Assignment:
The full listing should be set down again precisely.

Recorded information:
◆ ◆ ◆
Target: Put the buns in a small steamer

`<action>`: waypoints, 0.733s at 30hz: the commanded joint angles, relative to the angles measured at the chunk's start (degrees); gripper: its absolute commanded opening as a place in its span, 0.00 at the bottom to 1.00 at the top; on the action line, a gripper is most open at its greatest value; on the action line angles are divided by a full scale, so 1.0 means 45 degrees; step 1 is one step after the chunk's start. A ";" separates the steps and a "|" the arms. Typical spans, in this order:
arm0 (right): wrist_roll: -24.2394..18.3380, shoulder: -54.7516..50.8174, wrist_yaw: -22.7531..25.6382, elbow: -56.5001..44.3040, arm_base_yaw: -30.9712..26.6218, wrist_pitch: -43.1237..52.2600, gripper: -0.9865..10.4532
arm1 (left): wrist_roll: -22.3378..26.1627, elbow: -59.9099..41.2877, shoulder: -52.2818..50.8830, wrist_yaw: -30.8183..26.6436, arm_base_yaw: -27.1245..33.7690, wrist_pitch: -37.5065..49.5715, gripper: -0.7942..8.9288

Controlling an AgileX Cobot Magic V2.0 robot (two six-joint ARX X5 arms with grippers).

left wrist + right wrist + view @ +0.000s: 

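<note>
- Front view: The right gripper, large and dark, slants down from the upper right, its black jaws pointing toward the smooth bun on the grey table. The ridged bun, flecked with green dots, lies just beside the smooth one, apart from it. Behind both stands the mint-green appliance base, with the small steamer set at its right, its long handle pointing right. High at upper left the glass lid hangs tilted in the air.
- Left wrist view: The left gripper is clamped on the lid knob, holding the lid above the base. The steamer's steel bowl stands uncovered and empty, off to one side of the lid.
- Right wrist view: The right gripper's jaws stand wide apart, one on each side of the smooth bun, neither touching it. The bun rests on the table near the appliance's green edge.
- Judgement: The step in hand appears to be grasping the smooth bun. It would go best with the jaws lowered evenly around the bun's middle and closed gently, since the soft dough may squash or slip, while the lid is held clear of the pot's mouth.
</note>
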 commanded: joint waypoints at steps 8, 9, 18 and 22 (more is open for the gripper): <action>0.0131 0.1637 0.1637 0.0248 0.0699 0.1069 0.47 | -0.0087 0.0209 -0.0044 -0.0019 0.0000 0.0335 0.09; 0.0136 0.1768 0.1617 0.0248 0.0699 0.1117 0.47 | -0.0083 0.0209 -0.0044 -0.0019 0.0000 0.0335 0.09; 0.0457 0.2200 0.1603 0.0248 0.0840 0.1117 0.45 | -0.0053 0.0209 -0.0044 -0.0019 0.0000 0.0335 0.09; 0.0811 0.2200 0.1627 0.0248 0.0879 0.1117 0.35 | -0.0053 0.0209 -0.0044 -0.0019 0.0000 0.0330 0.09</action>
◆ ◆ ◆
Task result:
Target: Put the buns in a small steamer

`<action>`: waypoints, 0.733s at 30hz: the commanded joint angles, relative to the angles measured at the chunk's start (degrees); gripper: its absolute commanded opening as a place in its span, 0.00 at the bottom to 1.00 at the top; on the action line, a gripper is most open at its greatest value; on the action line angles are divided by a full scale, so 1.0 means 45 degrees; step 1 is one step after the chunk's start. A ";" separates the steps and a "|" the arms. Typical spans, in this order:
arm0 (right): wrist_roll: -24.2394..18.3380, shoulder: -54.7516..50.8174, wrist_yaw: -22.7531..25.6382, elbow: -56.5001..44.3040, arm_base_yaw: -30.9712..26.6218, wrist_pitch: -43.1237..52.2600, gripper: -0.9865..10.4532
arm1 (left): wrist_roll: -22.3378..26.1627, elbow: -59.9099..41.2877, shoulder: -52.2818..50.8830, wrist_yaw: -30.8183..26.6436, arm_base_yaw: -27.1245..33.7690, wrist_pitch: -37.5065..49.5715, gripper: -0.7942..8.9288

Controlling an AgileX Cobot Magic V2.0 robot (two six-joint ARX X5 arms with grippers).

left wrist + right wrist + view @ +0.000s: 

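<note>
- Front view: The right gripper, large and dark, slants down from the upper right, its black jaws pointing toward the smooth bun on the grey table. The ridged bun, flecked with green dots, lies just beside the smooth one, apart from it. Behind both stands the mint-green appliance base, with the small steamer set at its right, its long handle pointing right. High at upper left the glass lid hangs tilted in the air.
- Left wrist view: The left gripper is clamped on the lid knob, holding the lid above the base. The steamer's steel bowl stands uncovered and empty, off to one side of the lid.
- Right wrist view: The right gripper's jaws stand wide apart, one on each side of the smooth bun, neither touching it. The bun rests on the table near the appliance's green edge.
- Judgement: The step in hand appears to be grasping the smooth bun. It would go best with the jaws lowered evenly around the bun's middle and closed gently, since the soft dough may squash or slip, while the lid is held clear of the pot's mouth.
</note>
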 commanded: joint waypoints at steps 8, 9, 18 and 22 (more is open for the gripper): <action>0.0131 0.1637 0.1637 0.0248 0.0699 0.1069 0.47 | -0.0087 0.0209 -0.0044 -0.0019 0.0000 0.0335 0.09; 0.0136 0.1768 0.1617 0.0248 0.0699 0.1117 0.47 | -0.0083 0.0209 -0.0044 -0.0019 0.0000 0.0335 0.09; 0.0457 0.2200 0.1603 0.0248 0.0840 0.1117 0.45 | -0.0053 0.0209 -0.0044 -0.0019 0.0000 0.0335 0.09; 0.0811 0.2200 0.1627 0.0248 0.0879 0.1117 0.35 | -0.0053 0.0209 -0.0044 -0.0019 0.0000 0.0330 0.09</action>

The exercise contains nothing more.